Yesterday, Mark and I went to the Portland Art Museum. Mark wanted to revisit a exhibit of French painters from the 1890's (the Nabi Brotherhood) and I wanted to
revisit the Nefertari exhibit. Luckily, the weather cooperated and the drive was rainy and sunny instead of snowy and icy.
My impression that the Nefertari displays were oddly lit and poorly placed was reinforced during this second visit. Several items were clearly meant to be seen from behind and were shoved against walls; coffin lids were placed next to each other so that one side was not accessable -- perhaps the museum's rectangular galleries constrained the displays, or maybe the curators wanted the best layout for minimizing COVID exposure.
However, this time around there were fewer patrons thronging the halls, so I had more time to appreciate and photograph the New Kingdom artifacts. Mark put it the best: the exhibit is more more scholarly and archeological than it is artistic (sort of like one of those back study rooms at the MET); and reviewing my photos, many of them are studies in in form that I would refer to if I were designing graphics with Middle- and Late-Kingdom Egyptian motifs.
Thinking back, my favorite pieces from the exhibit were the sculptures of Sekhmet, the lion goddess (Mark and I had a fun time looking at the ways the manes were different and how some Sekhmets looked happy while others looked fierce); the sculptures of the king between Amun and Mut; and a cat sculpture.

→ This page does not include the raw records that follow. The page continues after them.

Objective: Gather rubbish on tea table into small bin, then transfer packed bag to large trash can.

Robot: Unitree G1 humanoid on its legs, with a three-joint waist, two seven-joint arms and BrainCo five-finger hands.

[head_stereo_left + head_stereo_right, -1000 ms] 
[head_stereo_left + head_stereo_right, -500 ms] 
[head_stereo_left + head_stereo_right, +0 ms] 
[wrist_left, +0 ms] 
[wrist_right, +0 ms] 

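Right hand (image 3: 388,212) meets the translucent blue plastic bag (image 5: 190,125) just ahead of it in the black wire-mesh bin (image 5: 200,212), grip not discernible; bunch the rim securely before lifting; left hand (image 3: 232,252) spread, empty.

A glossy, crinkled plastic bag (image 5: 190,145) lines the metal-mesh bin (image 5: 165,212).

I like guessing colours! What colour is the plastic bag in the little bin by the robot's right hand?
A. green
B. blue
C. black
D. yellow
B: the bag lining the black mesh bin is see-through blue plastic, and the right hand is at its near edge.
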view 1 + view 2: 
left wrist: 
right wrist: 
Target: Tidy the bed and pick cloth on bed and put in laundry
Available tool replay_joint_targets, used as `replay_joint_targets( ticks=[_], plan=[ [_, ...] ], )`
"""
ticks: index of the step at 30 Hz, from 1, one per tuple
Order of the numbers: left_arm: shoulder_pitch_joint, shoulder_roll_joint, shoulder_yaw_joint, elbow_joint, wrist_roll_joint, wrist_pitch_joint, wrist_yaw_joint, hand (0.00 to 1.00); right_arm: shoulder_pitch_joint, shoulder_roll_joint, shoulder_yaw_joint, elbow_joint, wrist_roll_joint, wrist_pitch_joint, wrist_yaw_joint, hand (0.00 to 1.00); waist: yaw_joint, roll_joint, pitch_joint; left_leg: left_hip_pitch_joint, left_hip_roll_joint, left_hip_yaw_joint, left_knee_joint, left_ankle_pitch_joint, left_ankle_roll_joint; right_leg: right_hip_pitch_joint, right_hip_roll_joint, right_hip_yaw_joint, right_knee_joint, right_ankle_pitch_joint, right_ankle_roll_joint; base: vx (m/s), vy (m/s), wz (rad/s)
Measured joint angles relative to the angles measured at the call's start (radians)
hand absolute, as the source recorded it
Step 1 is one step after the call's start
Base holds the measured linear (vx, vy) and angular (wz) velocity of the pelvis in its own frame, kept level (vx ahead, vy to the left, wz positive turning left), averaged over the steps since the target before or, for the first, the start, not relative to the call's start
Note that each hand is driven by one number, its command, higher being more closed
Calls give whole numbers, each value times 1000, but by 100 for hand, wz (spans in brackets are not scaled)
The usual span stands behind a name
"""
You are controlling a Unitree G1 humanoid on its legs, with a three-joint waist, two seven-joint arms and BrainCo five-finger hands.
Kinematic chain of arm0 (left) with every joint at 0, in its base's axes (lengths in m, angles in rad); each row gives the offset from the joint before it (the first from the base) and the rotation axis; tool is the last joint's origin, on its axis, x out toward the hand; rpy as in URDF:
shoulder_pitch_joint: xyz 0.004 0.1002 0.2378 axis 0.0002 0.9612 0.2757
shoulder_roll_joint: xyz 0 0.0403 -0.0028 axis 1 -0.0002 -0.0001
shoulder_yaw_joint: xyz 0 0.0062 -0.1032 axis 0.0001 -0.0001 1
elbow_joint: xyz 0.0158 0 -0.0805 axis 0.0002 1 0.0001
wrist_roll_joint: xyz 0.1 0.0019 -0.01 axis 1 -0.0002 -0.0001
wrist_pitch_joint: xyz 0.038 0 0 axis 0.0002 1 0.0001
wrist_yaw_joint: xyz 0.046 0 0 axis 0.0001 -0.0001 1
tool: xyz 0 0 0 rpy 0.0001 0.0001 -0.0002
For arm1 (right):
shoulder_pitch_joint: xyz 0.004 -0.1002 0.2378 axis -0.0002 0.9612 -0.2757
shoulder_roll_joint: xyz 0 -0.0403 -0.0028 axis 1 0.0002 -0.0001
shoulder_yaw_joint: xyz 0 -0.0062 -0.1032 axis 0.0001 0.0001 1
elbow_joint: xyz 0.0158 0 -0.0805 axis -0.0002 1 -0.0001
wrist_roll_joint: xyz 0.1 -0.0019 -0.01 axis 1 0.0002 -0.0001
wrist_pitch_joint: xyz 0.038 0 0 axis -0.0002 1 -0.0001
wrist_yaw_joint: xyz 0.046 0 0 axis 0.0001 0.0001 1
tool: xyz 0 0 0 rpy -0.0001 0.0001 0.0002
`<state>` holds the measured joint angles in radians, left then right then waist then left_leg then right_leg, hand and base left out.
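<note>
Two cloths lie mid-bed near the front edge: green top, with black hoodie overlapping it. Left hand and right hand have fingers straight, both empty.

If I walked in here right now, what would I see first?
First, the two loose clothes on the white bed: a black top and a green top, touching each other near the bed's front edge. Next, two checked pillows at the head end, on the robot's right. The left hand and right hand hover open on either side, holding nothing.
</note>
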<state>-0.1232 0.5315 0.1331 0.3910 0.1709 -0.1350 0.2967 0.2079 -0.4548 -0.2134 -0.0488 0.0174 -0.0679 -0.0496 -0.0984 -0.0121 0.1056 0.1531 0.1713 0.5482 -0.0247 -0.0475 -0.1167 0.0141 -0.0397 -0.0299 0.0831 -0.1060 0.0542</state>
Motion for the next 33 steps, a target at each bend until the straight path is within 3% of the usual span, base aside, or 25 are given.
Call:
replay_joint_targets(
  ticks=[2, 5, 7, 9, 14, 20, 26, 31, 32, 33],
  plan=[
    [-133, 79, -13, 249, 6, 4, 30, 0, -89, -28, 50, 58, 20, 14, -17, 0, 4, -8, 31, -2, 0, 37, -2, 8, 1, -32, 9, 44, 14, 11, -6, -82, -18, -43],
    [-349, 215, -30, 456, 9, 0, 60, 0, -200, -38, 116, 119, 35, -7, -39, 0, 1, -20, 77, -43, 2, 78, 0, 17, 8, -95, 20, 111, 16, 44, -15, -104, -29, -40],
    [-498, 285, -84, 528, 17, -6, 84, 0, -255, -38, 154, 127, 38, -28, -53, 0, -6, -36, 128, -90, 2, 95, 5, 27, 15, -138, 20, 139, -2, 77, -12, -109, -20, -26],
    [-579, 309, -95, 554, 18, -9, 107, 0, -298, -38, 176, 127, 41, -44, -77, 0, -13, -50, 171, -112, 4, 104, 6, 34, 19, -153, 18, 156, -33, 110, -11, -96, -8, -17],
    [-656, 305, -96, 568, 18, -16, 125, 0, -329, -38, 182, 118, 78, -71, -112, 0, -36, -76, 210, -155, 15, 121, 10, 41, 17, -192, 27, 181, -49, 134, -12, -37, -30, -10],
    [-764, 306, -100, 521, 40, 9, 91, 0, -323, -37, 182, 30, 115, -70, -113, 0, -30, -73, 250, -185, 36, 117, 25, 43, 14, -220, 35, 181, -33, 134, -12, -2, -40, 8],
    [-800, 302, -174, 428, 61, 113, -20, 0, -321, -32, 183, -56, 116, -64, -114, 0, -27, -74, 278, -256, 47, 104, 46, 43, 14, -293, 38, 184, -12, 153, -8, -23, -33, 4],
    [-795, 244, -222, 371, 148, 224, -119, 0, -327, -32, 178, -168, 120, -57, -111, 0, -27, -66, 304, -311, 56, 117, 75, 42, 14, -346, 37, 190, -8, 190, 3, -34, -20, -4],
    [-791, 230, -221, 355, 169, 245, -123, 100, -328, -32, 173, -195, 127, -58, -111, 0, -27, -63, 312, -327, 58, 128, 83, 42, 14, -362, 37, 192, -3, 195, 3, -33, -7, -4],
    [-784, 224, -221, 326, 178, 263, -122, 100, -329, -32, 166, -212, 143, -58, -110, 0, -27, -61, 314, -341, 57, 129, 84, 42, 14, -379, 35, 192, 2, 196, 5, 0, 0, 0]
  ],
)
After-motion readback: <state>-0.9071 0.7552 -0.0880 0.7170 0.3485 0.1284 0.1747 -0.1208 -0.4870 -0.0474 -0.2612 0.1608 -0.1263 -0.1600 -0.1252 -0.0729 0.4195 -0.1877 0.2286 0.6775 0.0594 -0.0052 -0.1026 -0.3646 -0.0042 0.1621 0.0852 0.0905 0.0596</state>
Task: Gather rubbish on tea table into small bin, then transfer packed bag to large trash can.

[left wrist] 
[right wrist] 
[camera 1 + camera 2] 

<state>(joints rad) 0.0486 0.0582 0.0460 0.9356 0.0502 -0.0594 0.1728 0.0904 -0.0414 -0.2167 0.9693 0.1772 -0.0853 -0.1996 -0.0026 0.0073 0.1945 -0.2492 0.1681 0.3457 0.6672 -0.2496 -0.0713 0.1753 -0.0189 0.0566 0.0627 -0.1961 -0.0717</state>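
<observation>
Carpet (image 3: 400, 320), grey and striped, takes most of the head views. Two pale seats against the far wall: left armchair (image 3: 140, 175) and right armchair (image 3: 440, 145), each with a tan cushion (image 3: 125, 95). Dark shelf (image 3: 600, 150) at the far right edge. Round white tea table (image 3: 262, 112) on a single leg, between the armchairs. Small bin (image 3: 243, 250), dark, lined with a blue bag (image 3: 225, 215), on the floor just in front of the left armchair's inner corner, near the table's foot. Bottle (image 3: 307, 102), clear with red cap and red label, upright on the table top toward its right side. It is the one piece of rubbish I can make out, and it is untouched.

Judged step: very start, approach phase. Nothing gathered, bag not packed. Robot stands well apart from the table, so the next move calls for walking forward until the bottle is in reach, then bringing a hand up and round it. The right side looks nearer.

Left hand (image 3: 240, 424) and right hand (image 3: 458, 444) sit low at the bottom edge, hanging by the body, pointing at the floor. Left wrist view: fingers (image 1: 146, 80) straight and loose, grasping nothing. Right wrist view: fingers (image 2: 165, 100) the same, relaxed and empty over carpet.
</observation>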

Mark enjoyed the Nabi Brotherhood exhibit, especially some of the paintings of subjects interacting with their cats or dogs. I will admit to being a philistine when it comes to paintings--very often I'll look at portraiture and it's either not speaking to me, or it's Yet Another Madonna and Child, or it doesn't have a strong narrative I can access, or it's Yet Another Crucifixion, or it just plain looks like an assortment of colored textures, or Look! It's Boobs!--but I did appreciate some black-and-white prints.